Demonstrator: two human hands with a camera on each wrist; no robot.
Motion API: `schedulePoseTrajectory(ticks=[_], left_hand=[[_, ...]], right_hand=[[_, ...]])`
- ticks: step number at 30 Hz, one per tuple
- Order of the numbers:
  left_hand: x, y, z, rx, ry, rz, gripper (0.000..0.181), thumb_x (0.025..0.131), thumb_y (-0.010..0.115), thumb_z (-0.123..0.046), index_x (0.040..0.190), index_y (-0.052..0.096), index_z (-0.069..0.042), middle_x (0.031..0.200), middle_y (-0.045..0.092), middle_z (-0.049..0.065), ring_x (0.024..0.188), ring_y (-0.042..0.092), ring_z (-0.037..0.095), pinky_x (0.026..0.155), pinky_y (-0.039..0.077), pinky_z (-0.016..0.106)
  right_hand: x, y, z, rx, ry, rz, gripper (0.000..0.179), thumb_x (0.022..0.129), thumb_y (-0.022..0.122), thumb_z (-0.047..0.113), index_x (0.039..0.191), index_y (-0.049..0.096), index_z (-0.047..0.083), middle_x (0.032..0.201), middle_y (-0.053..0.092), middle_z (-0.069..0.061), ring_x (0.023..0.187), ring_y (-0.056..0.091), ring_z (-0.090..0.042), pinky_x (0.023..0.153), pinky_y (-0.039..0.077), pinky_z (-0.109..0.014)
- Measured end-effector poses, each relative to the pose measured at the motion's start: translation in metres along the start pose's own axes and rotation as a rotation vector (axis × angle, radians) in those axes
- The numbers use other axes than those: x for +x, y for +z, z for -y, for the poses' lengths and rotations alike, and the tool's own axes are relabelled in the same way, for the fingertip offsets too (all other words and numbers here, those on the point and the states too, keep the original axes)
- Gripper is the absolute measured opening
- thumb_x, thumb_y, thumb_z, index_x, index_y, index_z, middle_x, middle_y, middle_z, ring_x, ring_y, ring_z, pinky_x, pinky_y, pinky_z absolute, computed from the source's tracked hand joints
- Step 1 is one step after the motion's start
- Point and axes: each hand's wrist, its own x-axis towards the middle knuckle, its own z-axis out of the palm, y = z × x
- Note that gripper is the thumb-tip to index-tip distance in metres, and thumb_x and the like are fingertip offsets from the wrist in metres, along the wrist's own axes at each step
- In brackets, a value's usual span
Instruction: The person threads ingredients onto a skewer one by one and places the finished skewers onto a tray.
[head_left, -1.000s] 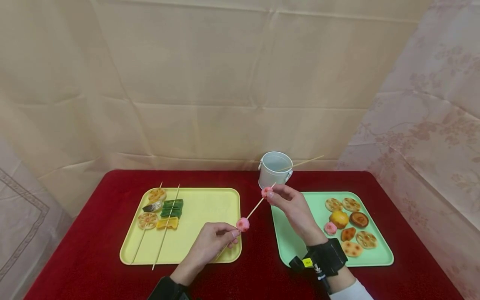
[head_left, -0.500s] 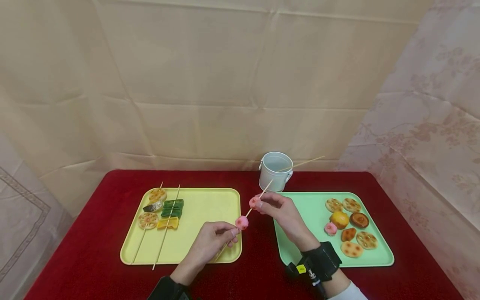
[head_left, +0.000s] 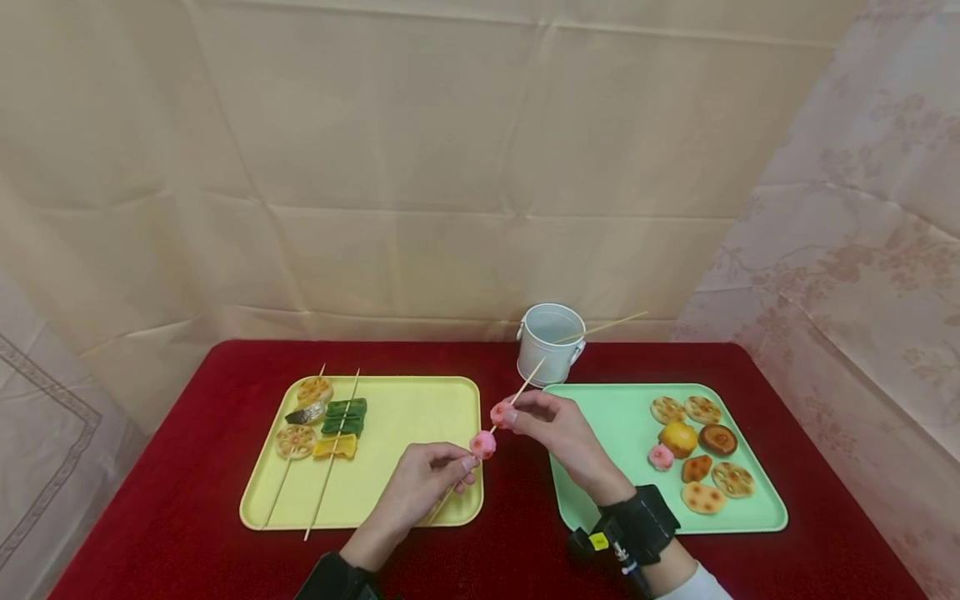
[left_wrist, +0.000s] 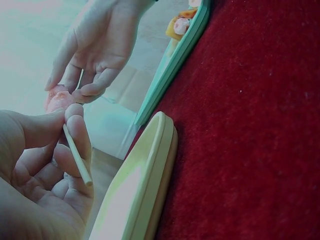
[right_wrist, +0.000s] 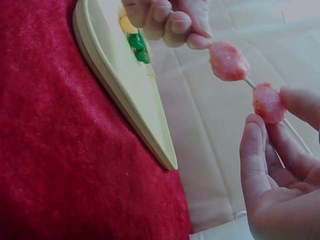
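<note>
In the head view my left hand (head_left: 420, 483) pinches a wooden skewer (head_left: 531, 377) over the right edge of the yellow tray. Threaded on it, right above those fingertips, is a pink meatball-like piece (head_left: 482, 445). My right hand (head_left: 566, 437) pinches a second pink ball (head_left: 501, 414) a little higher on the same stick. The right wrist view shows a short bare length of stick between the lower ball (right_wrist: 229, 61) and the upper ball (right_wrist: 268, 103). From the left wrist, the skewer's blunt end (left_wrist: 82, 169) sticks out below my left fingers.
Two loaded skewers lie on the left of the yellow tray (head_left: 420, 408). The green tray (head_left: 592, 404) holds several loose food pieces, including a pink ball (head_left: 661, 457) and a mushroom cap (head_left: 717, 439). A white bucket (head_left: 534, 354) behind has one skewer (head_left: 618, 321) leaning out.
My right hand has slid the upper pink ball down the skewer towards the lower one, baring more of the tip. The left hand has stayed nearly still.
</note>
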Motion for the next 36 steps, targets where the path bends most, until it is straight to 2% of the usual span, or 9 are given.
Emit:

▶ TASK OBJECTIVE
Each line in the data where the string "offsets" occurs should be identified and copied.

▶ RESULT BELOW
- The numbers use other axes than those: x for +x, y for +z, z for -y, for the poses' lengths and rotations alike, and the tool's own axes are relabelled in the same way, for the fingertip offsets too (all other words and numbers here, those on the point and the states too, keep the original axes)
- Note that gripper is the thumb-tip to index-tip distance in metres, and thumb_x and the like are fingertip offsets from the wrist in metres, along the wrist's own axes at each step

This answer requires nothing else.